December 12, 2016 by AK
About a month ago I noticed that the opening two lines of T. S. Eliot’s Grishkin poem from Whispers of Immortality (1920) mimic the respective lines of Théophile Gautier’s Carmen (1852). Compare Eliot’s half-stanza
Grishkin is nice: her Russian eye
Is underlined for emphasis…
Carmen est maigre, – un trait de bistre
Cerne son œil de gitana…
(Approximately, “Carmen is skinny. A stroke of bistre // Encircles her gypsy eye…”) Of course I was hardly the first to notice the parallel. Gautier’s poem is a masterpiece. Ezra Pound admired its precision. His Anglophile friend parodically imitated Gautier to highlight Grishkin’s supposed phoniness.

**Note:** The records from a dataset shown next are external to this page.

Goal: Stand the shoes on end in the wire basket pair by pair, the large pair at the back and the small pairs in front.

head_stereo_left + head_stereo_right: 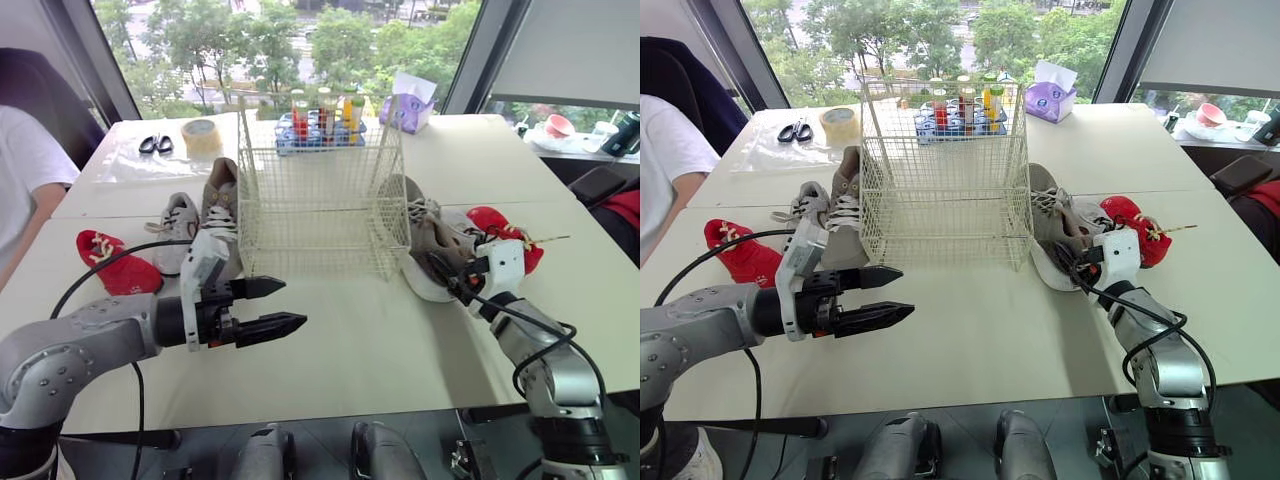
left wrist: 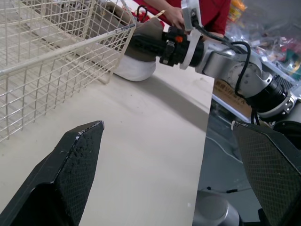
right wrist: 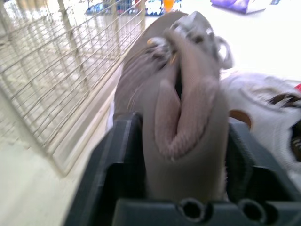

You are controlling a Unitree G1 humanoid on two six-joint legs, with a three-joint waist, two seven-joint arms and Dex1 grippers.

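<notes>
At 8 o'clock in the head view, the left arm (image 1: pixel 90 340) is a rounded silver-grey metal shell with small dark screws ringing its joints. A thin black cable (image 1: pixel 100 265) loops to a white plastic wrist bracket (image 1: pixel 200 270). The left gripper (image 1: pixel 293 303) has a black body and two black tapering fingers (image 2: pixel 70 165) with dimpled pads. At 4 o'clock, the right arm (image 1: pixel 550 375) matches in silver-grey, with black joint rings, looped black wiring (image 1: pixel 530 350) and a white wrist plate (image 1: pixel 500 262). The right gripper (image 1: pixel 447 272) is black, with an orange mark (image 2: pixel 178 39) and two round holes (image 3: pixel 190 207).
</notes>
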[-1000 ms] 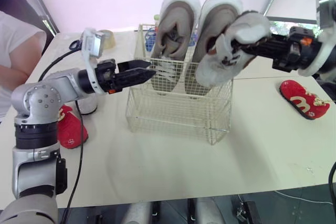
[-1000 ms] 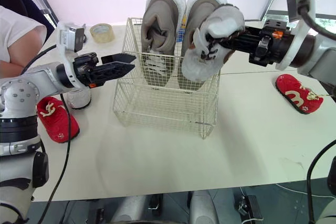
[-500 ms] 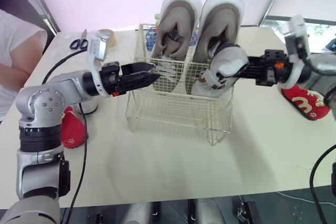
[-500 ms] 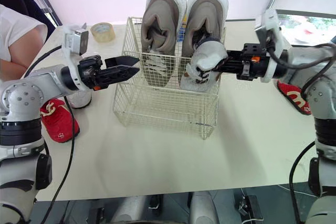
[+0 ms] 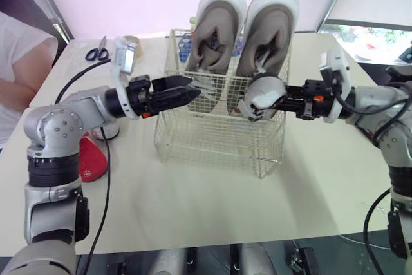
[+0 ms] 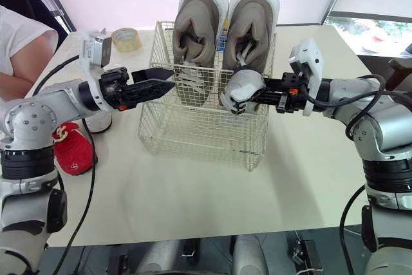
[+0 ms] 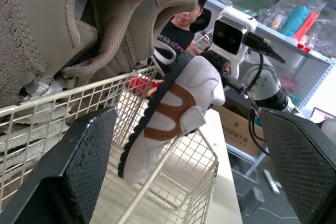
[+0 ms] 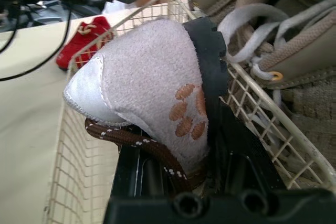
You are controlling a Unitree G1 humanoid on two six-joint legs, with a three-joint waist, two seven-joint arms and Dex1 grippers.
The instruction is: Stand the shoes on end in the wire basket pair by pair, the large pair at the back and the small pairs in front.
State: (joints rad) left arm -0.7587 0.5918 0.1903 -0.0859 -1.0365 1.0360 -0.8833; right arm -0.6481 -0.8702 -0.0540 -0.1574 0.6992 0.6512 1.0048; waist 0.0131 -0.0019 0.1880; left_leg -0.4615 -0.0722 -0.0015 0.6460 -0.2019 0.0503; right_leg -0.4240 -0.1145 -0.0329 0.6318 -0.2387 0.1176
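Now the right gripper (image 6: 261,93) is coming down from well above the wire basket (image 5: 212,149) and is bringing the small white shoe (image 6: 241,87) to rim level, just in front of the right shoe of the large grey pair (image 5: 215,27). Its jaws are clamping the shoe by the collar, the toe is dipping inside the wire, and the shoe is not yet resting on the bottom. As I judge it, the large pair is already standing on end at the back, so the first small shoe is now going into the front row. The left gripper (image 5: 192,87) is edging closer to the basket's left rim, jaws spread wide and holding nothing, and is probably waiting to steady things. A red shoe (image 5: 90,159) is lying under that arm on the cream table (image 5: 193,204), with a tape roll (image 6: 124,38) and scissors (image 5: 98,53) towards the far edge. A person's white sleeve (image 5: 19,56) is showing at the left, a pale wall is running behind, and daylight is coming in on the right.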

The bistre circles round Carmen’s eyes must have been natural. I have met people whose eyes always seemed to be rimmed with dark, slightly yellowish grey-brown, even when they were in perfect health and without makeup. They all had dark-brown, near-black eyes, which that shadowy contour accentuated. Although natural, it reminded me of the heavy makeup of silent movie stars, which Grishkin might have sported.
There’s a streak of certain nastiness in Eliot’s Grishkin exercise, as if an olfactory precursor to Cats. It reminds me – a loose association, not an analogy – of an early story by Chekhov, Mire. Gautier’s bronze-skinned Carmen has distant relatives in 20th-century Russian literature: for one, Ivan Bunin’s female images. In Song (1905), a girl working on a melon plantation compares herself to more exquisite beauties:
They say that Greek women on the Bosporus
Look good – but I am swarthy and lean.
Or “meager” – the Russian word also means “poor” or “bad” as in “bad crop.” The author’s sympathies are clearly with his dark heroine, but there’s no more exoticizing – the otherness of Bunin’s women is only due to their gender.